_Problem_
Beneath this line is the data. Output exactly the lines from the line with "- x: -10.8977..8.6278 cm" to the line with "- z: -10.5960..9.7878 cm", both ends included, and nothing more.

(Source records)
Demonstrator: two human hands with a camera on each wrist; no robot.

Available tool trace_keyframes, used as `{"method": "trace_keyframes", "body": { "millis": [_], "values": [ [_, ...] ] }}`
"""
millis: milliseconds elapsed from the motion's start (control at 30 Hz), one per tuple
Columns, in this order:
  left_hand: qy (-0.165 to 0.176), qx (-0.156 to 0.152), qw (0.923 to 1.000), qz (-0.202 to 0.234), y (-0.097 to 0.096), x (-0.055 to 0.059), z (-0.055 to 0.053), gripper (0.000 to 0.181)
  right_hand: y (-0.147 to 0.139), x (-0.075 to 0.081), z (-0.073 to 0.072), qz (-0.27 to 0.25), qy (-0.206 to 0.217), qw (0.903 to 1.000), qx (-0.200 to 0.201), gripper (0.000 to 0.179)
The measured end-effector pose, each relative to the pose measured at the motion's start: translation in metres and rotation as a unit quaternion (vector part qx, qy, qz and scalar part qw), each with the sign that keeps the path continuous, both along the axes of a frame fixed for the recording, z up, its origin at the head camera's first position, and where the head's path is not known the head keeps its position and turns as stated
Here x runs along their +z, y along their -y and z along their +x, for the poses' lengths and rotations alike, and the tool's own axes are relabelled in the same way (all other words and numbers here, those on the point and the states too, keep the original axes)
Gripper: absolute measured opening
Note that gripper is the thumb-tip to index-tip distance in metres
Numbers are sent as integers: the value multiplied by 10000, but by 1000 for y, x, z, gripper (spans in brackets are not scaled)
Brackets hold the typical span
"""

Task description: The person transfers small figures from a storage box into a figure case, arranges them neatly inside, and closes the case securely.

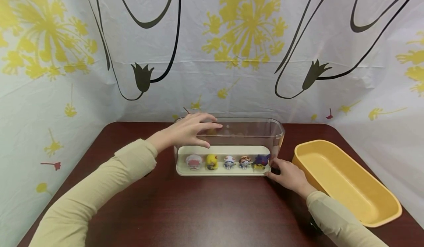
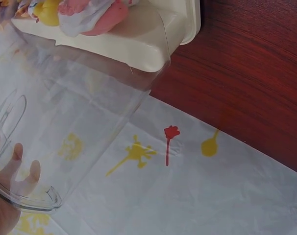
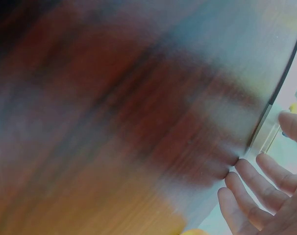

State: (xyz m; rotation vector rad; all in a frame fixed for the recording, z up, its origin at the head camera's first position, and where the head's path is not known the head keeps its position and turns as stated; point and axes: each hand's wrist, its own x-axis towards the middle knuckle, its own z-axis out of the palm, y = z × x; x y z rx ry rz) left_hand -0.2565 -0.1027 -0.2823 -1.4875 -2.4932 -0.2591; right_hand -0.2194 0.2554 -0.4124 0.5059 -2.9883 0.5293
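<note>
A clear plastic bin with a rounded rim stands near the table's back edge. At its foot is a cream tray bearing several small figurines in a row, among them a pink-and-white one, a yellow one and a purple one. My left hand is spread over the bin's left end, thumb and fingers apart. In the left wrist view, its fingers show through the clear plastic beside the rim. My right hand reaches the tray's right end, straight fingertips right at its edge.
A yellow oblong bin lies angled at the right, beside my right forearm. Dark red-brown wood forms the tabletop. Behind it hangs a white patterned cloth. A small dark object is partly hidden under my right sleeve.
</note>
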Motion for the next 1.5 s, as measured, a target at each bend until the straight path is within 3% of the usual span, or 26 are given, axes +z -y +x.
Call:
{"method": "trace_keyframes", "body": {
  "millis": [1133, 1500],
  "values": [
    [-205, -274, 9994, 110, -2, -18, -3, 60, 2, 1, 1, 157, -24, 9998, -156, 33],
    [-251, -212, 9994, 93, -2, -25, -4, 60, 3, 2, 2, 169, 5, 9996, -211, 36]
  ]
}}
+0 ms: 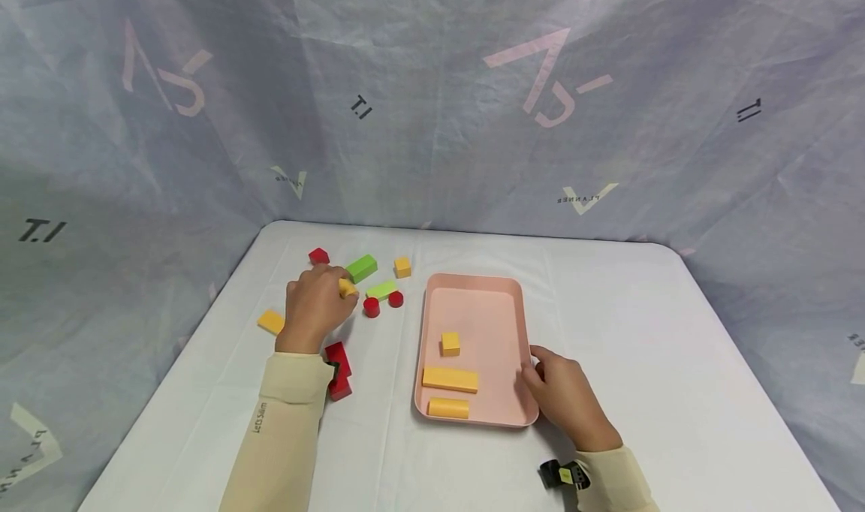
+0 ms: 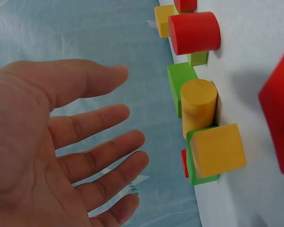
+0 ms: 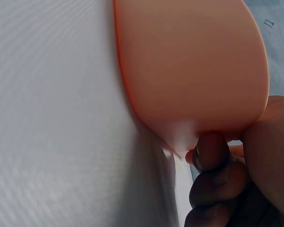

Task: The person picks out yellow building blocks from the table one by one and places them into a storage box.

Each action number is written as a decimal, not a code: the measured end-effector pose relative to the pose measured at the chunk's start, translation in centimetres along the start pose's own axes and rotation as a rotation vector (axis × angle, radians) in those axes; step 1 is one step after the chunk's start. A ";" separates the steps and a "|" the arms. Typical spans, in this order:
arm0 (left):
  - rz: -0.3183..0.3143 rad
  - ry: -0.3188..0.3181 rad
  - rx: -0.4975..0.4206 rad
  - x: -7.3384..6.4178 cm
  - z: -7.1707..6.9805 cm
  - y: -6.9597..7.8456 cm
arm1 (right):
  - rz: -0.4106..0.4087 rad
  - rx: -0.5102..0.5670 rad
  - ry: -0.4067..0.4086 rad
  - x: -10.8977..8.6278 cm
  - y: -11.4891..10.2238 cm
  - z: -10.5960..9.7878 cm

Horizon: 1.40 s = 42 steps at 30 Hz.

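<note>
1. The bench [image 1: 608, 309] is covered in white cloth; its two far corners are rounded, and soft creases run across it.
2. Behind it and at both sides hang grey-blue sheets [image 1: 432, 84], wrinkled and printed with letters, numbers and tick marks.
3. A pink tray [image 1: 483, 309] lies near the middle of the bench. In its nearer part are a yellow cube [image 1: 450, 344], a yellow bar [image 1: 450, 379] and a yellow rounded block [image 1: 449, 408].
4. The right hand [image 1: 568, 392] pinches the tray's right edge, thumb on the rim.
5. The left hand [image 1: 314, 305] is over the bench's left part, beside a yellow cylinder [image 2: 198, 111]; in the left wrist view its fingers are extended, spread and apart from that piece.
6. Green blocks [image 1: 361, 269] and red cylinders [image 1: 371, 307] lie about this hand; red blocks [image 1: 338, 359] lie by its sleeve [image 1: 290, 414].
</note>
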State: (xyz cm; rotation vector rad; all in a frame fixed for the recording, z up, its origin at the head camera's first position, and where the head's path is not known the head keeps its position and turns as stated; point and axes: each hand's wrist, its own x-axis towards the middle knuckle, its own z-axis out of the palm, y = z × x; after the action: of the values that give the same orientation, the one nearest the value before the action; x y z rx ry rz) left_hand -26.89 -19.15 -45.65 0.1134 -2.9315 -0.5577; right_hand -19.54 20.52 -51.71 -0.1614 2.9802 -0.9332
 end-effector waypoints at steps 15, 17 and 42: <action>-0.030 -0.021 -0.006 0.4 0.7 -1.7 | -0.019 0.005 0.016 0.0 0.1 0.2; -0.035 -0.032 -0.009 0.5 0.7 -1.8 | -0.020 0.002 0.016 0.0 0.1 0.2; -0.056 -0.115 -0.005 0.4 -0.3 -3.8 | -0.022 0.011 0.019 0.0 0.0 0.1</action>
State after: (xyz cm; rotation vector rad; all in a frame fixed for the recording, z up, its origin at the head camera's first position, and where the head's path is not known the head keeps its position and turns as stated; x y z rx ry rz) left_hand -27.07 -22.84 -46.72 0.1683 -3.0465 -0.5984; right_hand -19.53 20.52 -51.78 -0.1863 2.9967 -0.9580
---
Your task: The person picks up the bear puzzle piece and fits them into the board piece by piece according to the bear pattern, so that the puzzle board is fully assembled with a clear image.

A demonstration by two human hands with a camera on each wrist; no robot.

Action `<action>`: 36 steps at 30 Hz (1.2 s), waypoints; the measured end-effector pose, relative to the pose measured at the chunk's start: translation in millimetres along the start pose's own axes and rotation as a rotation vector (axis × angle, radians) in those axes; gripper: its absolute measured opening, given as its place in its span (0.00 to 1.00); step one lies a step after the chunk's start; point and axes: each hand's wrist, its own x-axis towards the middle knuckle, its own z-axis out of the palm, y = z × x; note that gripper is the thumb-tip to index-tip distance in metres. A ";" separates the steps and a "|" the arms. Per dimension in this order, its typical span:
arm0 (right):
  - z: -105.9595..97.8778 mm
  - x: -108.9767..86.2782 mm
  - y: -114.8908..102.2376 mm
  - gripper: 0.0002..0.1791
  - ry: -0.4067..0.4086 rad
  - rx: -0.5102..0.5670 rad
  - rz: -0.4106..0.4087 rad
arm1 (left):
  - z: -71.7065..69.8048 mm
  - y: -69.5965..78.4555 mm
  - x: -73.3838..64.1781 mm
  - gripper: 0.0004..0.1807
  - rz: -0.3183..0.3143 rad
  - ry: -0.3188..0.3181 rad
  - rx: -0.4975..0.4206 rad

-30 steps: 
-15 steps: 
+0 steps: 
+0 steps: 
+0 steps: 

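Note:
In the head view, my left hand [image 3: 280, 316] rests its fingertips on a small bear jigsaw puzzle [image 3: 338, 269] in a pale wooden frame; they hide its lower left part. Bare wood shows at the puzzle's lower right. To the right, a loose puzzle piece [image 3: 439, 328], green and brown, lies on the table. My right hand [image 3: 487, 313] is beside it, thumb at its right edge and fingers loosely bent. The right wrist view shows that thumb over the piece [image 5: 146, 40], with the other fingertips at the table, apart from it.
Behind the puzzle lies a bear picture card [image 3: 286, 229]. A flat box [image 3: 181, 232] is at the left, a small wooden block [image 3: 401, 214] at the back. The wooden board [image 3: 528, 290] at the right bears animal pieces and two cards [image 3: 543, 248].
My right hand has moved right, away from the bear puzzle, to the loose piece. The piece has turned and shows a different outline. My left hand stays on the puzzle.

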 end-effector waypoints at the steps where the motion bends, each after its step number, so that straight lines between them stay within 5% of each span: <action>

_Solution_
  - x: -10.8977..8.6278 cm
  - y: -11.4891..10.2238 cm
  - z: -10.5960..9.7878 cm

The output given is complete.